Uma série de pesquisas publicadas no ano passado na “Harvard Business Review” fez um retrato das dificuldades que a curiosidade e a experimentação enfrentam dentro de grandes empresas. Em um estudo com 250 funcionários, a professora de Harvard Francesca Gino fez uma série de perguntas para medir a curiosidade de profissionais que haviam acabado de começar um novo emprego. Seis meses depois, fez uma nova medição e descobriu que o nível de curiosidade deles havia caído em média 20%. Cerca de 70% dos 3 mil respondentes de outro estudo disseram que enfrentam barreiras para fazer questionamentos dentro da empresa, e apenas 24% reportavam sentir curiosidade no ambiente de trabalho.
Uma pesquisa do Insead com 23 mil profissionais de todos os níveis hierárquicos apontou que, enquanto 83% dos executivos dizem encorajar “bastante” a curiosidade nas suas empresas, 52% dos demais funcionários concordam com eles. Cerca de 50% das chefias acreditam que a curiosidade é recompensada financeiramente, mas só 16% dos demais profissionais acham o mesmo. “Se você não consegue criar uma distinção no jeito de operar e avaliar as pessoas para permitir que o erro de inovação não seja redutor de performance, não há cultura de inovação”, diz Souto.
Pedro Waengertner, cofundador da ACE, aceleradora de empresas que faz projetos de inovação dentro de grandes companhias, acredita que a dificuldade de ter um ambiente mais aberto à curiosidade e mais tolerante ao erro vem da herança industrial do Brasil. “Os líderes de pensamento da gestão brasileira vieram da indústria, e nessas empresas há uma cultura forte de controle e otimização. O reflexo disso é a baixa experimentação, porque normalmente nesse contexto os erros são grandes e caros”, diz.
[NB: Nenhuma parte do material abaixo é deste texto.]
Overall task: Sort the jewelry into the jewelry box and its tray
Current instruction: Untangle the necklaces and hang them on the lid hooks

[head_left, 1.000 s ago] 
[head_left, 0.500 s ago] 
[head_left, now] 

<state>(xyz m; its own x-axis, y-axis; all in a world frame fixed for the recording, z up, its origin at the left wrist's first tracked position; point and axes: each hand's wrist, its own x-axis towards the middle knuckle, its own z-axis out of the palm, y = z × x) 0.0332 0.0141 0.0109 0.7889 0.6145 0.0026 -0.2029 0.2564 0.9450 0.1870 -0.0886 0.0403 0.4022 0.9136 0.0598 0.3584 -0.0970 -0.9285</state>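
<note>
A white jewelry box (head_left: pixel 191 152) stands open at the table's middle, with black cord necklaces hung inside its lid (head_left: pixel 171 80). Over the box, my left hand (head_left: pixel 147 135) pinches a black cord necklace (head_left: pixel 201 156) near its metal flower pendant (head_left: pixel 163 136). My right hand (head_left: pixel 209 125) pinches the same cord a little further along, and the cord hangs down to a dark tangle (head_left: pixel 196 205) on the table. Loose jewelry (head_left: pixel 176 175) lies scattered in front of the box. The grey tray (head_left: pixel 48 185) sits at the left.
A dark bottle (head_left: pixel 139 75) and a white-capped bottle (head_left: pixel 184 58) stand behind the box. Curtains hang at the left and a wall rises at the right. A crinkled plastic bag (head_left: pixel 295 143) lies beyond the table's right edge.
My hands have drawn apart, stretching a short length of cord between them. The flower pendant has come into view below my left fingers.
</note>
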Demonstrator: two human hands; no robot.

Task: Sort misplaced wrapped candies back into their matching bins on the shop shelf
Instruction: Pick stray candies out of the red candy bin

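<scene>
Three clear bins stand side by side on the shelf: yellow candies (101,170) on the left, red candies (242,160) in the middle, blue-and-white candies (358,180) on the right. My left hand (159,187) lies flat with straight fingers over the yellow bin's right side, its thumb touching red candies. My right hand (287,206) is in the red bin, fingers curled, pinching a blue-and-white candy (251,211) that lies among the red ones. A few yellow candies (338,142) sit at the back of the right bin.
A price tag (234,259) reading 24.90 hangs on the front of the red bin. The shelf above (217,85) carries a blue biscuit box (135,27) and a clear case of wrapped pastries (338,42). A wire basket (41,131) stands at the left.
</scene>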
Os projetos de inovação corporativa promovidos pela ACE usam metodologias ágeis, baseadas na experimentação, e tentam ensinar as empresas a “errar rápido e errar barato”. O primeiro contato que funcionários têm com esses métodos, no entanto, costuma ser repleto de cinismo, diz Waengertner. “Por mais que eu diga que ali eles podem errar e experimentar, eles me olham desconfiados”, afirma.
Por isso, uma parte importante dos projetos é treinar as lideranças da empresa para receber os resultados do programa. Waengertner costuma explicar que as apresentações muitas vezes estarão inacabadas, e também que os executivos não precisam se sentir obrigados a dar soluções imediatas para as questões levantadas ali. “Nesse contexto, o líder tem que ser um facilitador, mas a gente não foi educado para isso”, diz.
Com a popularização de projetos de inovação em grandes empresas, Waengertner diz que o risco é que essas iniciativas virem apenas “conversa de golf”, na qual executivos competem sobre quem inovou mais – quem tem mais equipes no coworking da moda ou quem mandou mais executivos para o Vale do Silício. Gerar desconforto dentro da empresa – e nos próprios executivos – é uma parte fundamental da equação. “Inovação não é o espaço, não é o contato com startups, inovação é fazer coisas”, afirma.